Except that, so far at least, they have failed, completey and utterly. Just as the ground war is all but lost in Afghanistan and the colonisation of Iraq looks set to be abandoned by all but John McCain, so has the war on Somalia spiralled out of control. Military victories for the resistance are one side of this, the spread of piracy is the other.
The "cost" of piracy quoted in most press reports is about $30million, a number that already sounded small two weeks ago and should barely register by now. But this is just an estimate from the thinktank Chatham House of the total amount of ransom money paid - it excludes the money spent on extra security for the trip or on long detours round the other side of Africa, not to mention the "opportunity cost" from operations that just haven't been cancelled.

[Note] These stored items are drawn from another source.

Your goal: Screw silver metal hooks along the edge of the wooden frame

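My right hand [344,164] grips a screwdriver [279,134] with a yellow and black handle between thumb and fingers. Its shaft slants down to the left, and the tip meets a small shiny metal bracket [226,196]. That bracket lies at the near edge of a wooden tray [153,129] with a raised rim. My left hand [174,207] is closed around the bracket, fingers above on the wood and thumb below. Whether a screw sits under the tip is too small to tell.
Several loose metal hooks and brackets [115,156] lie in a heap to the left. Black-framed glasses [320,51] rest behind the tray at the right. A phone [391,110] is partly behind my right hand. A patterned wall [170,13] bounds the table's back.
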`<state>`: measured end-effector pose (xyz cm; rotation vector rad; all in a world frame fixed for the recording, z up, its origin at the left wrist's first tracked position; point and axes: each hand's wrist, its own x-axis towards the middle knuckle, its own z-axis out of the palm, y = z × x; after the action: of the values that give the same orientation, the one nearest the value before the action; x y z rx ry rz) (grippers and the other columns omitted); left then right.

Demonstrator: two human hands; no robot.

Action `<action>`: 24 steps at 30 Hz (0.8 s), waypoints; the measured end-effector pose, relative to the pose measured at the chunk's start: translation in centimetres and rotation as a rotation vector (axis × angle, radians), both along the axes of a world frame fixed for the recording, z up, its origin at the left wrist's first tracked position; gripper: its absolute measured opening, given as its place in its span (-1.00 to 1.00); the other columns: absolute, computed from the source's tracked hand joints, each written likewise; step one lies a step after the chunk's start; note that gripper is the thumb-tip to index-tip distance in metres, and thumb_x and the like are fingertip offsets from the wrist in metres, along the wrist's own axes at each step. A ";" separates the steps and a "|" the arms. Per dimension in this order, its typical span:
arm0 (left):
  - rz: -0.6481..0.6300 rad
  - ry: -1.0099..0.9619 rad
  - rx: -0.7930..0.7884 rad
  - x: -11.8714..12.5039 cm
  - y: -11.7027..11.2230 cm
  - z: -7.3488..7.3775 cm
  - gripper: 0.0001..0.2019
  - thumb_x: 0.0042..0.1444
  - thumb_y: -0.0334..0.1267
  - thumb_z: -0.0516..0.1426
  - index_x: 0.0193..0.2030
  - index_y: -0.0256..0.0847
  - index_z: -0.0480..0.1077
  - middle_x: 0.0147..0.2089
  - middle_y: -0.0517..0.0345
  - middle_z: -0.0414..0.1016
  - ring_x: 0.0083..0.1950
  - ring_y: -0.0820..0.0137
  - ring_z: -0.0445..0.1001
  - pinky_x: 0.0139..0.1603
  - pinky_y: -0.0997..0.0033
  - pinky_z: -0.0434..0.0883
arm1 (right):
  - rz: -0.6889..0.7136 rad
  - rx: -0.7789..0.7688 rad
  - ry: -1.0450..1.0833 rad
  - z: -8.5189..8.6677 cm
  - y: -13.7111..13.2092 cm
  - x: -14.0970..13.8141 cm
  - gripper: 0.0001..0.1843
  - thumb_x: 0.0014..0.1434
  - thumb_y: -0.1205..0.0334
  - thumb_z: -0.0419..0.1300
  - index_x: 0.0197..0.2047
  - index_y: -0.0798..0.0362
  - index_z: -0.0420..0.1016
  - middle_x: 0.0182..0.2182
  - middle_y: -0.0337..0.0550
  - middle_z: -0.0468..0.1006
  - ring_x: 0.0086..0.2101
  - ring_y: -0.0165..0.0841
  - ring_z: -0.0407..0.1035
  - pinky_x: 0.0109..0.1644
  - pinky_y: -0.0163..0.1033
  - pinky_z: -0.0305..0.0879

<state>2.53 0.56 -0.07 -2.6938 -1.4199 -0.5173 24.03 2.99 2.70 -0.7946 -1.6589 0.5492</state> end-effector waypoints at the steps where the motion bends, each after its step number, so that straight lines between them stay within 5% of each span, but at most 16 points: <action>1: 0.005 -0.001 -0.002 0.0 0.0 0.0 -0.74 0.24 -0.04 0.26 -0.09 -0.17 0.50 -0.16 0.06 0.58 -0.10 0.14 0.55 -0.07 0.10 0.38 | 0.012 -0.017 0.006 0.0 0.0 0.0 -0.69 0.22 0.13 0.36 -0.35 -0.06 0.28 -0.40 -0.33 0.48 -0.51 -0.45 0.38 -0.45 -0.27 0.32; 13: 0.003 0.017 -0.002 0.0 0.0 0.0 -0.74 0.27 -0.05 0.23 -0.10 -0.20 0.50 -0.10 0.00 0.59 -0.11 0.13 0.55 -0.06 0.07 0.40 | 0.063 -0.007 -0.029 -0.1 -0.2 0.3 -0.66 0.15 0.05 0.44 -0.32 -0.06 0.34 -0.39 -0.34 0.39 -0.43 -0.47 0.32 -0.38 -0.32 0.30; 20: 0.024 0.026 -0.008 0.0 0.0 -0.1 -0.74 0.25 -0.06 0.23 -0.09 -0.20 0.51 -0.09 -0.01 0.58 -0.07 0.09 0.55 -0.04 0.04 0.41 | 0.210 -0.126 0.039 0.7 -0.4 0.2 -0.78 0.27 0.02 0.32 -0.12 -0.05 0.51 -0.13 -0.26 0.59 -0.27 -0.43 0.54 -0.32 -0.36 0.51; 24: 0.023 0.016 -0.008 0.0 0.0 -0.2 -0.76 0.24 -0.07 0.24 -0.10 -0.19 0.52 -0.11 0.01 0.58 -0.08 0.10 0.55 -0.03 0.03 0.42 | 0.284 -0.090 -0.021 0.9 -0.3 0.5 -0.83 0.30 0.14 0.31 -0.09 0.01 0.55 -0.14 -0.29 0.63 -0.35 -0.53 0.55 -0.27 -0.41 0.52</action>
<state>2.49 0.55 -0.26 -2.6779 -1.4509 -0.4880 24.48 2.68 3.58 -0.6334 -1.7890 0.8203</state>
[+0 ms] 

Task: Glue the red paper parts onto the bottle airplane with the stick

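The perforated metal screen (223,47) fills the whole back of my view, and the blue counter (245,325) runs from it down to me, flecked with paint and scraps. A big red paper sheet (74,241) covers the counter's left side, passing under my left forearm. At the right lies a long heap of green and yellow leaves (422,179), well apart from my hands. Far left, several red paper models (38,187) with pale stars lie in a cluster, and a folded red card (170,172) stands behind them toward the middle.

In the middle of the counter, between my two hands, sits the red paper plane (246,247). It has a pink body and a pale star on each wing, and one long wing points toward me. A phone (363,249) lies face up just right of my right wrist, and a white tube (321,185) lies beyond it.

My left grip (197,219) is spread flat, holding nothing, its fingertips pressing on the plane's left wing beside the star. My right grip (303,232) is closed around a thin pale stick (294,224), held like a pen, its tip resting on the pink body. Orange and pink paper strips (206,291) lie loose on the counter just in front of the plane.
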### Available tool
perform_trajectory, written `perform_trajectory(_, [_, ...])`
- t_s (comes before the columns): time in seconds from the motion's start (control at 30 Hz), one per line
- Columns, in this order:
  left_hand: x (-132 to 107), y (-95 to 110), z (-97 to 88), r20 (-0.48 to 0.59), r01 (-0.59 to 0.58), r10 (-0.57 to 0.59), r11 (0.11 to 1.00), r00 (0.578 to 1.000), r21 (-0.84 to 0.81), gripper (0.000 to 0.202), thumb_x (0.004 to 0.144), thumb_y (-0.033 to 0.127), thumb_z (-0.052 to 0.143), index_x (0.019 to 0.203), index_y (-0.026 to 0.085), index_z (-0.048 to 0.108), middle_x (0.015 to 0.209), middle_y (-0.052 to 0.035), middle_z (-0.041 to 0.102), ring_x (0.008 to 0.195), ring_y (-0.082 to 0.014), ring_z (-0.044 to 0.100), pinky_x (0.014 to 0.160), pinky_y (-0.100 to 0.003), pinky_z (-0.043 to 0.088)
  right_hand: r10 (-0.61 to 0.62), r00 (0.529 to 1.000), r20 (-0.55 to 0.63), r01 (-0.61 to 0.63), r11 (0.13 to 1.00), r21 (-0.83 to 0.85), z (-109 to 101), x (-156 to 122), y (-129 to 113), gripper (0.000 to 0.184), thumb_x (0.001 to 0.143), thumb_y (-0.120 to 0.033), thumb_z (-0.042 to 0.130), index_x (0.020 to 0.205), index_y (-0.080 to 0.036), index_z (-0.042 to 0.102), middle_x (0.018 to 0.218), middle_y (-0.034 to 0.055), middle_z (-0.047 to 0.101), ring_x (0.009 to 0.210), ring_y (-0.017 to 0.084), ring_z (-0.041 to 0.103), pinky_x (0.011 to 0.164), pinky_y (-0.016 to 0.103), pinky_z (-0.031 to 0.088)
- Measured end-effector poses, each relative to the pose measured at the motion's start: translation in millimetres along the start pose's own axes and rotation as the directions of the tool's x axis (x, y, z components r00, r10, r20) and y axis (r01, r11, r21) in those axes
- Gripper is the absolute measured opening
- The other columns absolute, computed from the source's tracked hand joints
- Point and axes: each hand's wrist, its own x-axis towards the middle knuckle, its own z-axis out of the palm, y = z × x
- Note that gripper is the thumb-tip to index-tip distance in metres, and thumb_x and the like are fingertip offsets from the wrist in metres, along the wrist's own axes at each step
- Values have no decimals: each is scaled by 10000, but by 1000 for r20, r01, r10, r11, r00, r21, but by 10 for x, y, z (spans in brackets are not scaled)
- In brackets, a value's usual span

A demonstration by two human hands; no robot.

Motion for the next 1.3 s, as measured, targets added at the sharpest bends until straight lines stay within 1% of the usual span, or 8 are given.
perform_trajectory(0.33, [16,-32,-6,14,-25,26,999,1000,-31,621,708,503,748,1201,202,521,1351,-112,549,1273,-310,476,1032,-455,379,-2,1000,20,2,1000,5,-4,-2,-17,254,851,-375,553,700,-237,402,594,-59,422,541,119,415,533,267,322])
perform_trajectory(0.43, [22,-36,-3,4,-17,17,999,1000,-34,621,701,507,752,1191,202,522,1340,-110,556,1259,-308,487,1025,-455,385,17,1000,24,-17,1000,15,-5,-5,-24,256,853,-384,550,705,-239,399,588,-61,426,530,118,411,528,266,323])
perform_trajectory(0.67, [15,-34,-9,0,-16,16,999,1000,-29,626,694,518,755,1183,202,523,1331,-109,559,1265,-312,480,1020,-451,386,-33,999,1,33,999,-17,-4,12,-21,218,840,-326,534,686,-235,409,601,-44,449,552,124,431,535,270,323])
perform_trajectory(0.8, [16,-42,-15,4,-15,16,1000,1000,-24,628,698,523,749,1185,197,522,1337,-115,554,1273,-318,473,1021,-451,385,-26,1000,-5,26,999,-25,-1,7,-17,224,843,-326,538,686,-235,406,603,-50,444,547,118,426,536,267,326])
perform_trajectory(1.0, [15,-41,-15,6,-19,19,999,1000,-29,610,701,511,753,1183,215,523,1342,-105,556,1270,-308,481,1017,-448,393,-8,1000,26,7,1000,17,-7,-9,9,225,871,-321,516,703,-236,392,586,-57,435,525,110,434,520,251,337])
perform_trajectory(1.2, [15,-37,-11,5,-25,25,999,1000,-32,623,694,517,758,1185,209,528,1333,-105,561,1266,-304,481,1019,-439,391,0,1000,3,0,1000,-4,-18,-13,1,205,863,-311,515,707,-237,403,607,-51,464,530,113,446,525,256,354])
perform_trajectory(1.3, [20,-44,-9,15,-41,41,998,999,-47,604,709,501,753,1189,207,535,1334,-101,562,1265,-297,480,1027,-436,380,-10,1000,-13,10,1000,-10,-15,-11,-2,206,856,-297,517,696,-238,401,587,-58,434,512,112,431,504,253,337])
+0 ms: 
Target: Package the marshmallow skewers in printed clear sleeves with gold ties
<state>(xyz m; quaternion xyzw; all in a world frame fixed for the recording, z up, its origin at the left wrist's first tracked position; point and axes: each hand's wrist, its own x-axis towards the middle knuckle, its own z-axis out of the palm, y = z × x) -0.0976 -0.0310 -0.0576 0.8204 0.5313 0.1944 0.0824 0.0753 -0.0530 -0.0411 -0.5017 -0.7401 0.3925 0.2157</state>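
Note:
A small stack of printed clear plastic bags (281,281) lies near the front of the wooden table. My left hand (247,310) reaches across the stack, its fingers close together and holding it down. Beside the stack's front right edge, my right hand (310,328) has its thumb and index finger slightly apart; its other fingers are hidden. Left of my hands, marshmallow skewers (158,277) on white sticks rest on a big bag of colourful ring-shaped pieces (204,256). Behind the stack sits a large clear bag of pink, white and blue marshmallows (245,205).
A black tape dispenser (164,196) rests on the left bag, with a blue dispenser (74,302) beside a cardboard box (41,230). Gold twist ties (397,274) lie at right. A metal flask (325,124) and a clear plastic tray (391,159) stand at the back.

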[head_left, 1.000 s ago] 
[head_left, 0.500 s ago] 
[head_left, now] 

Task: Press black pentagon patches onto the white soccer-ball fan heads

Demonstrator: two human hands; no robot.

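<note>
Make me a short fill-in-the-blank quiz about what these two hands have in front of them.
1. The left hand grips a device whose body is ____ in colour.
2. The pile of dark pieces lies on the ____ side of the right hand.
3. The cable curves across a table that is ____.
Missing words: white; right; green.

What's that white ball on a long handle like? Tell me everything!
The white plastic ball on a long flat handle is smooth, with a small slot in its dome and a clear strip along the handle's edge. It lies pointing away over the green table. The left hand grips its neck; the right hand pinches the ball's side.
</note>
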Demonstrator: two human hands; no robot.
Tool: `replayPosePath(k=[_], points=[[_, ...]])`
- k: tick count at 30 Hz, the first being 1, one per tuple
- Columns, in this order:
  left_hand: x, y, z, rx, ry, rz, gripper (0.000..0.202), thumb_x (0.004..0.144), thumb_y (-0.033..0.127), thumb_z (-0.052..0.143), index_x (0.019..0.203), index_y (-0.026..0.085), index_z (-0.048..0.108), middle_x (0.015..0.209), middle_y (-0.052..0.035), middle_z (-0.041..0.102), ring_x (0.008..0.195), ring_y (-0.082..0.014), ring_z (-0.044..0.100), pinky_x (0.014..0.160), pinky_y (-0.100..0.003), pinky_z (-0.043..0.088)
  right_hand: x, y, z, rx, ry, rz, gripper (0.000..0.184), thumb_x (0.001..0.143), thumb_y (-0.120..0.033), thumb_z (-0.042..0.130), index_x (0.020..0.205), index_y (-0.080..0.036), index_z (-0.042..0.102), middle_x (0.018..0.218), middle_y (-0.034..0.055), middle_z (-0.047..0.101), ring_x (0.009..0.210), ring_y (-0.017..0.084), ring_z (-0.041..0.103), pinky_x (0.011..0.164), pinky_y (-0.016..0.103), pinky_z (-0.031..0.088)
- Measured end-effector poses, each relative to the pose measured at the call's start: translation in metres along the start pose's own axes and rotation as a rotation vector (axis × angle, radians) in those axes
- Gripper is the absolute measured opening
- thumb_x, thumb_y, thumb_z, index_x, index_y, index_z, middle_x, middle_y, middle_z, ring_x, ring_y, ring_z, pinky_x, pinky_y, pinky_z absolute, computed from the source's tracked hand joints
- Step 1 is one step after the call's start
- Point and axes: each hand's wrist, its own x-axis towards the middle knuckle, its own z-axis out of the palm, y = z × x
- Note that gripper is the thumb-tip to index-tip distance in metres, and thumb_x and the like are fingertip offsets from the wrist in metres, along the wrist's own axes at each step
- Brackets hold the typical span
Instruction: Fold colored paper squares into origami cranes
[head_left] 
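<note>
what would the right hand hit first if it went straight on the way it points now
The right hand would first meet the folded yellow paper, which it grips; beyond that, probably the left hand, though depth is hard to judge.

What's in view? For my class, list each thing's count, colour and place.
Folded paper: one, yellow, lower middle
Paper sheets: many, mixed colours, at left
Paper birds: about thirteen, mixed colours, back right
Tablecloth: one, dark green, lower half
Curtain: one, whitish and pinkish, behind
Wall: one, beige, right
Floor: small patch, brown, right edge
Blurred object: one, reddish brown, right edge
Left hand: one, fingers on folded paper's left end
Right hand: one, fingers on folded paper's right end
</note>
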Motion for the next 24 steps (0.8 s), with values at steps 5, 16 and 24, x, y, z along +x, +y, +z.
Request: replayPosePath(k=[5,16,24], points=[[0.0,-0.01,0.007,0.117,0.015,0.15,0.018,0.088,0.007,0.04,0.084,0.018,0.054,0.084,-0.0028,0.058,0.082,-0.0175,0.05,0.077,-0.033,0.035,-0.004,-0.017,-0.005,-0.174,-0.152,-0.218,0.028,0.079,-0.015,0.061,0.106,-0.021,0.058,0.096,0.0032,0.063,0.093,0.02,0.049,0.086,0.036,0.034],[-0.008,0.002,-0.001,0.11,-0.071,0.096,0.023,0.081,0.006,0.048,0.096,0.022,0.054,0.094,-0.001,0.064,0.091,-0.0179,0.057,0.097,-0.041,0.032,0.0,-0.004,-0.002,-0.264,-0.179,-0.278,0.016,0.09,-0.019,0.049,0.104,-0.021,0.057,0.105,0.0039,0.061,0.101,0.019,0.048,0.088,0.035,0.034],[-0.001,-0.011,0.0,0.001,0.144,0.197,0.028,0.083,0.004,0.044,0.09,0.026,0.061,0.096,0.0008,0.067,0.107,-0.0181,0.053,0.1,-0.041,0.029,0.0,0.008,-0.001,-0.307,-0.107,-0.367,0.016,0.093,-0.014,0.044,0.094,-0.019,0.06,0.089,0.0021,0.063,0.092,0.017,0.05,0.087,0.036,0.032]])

The response from the global ruling class certainly suggests that more than just the pre-crunch pricetag of an oligarchal mansion is at stake here.
A Russian warship has joined the American pursuit of one particularly prize catch, a shipment of Ukranian tanks bound for Kenya or rather, illegally, for Sudan (the official who revealed this "alarming" news was promptly arrested, but it has now been confirmed by the US authorities). And the European Union has decided that the eyepatch-wearing, parrot-loving scourge of the Somalian seas have become such a headache that Something Has To Be Done. The most obvious of those potential somethings - stop bombing Somalia - is, obviously, not even up for discussion. Instead they're going to establish an anti-piracy security operation off the coast of Somalia.
We've been saying all along that the War On Terror was going to spread; now they're even having to occupy the sea.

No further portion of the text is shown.